In Ireland, if you are in prison for sexually abusing a child, you are entitled to counselling. However, I’m yet to find a single treatment centre for paedophiles who haven’t offended. While researching this, I stumbled upon a transcript of a debate in the Irish parliament that took place in 2001. Fine Gael TD Dan Neville was asking then Minister of Health Micheál Martin his views on the lack of services available for paedophiles seeking help controlling their urges.

After an unsatisfactory interchange, Martin concluded that “the idea of setting up a specially designated service is not one that has found favour so far with those in the health boards or the relevant professions on the grounds that it could lead to stigmatisation and, perhaps, a reluctance to participate as a result.”

It’s an extraordinary reply, when you think about it. The implication is that the possibility of paedophiles being stigmatized for getting help outweighs the potential benefit of providing it. Apply that way of thinking to any other area of medical treatment and you will realise how ludicrous it sounds.

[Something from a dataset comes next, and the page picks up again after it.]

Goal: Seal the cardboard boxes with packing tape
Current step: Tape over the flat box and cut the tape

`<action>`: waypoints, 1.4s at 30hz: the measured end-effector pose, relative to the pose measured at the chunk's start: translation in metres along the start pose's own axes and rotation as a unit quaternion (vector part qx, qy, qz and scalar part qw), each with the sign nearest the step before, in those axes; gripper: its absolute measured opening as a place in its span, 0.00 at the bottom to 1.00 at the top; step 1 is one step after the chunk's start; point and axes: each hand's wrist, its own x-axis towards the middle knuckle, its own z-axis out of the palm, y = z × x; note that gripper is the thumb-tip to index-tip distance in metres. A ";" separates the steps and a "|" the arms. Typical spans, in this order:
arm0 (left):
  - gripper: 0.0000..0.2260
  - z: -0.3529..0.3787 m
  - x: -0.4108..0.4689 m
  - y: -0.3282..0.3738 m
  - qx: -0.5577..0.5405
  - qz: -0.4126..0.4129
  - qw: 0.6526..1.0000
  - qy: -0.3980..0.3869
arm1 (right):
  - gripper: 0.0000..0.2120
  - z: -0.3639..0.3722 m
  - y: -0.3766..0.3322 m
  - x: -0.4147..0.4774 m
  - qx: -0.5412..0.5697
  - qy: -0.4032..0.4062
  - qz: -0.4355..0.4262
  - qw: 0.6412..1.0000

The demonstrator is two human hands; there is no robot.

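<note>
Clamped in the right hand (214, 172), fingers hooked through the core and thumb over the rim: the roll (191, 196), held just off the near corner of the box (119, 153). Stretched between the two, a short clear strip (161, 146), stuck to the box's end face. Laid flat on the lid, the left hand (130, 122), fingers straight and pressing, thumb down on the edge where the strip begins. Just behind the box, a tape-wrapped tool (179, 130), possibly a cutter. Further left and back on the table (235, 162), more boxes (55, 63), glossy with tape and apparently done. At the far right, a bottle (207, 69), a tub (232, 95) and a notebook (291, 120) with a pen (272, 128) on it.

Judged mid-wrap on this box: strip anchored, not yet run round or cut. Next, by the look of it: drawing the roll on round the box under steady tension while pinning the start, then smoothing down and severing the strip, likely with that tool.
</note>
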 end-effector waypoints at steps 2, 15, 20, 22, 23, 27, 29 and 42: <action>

Public policy-makers play a significant role in shaping social attitudes. They have a responsibility to provide help to vulnerable people.

And here is a sentence that might make some of you squirm. Paedophiles are vulnerable members of society. For the most part, they are ordinary people who know that to act on their urges would be to commit a horrible crime. They are people who want help to make sure they never hurt a child. Unfortunately, they have to do just that in order to be entitled to treatment.

They are, in effect, forced into a culture of silence.

Let’s take a look at the alternative. In Germany, the “Kein Täter werden” (Don’t become an offender) programme offers free counselling to non-offending paedophiles. It deals with potential stigma by guaranteeing patient confidentiality. Therapists in breach of it could even end up in jail. When I spoke to Jens Wagner for a related story, I asked him if the societal taboo on paedophilia was good or bad. “Bad,” he answered without skipping a beat. “Hysteria helps nobody, nor does the myth that every paedophile becomes a molester.”

Ireland needs to face up to the fact that paedophilia is a sexual orientation, not a crime. It needs to provide therapists with the tools to treat people looking for a way to manage their desires. It should not take a child to be abused for that help to be offered. Sweeping sexuality under the carpet should be a thing of the past.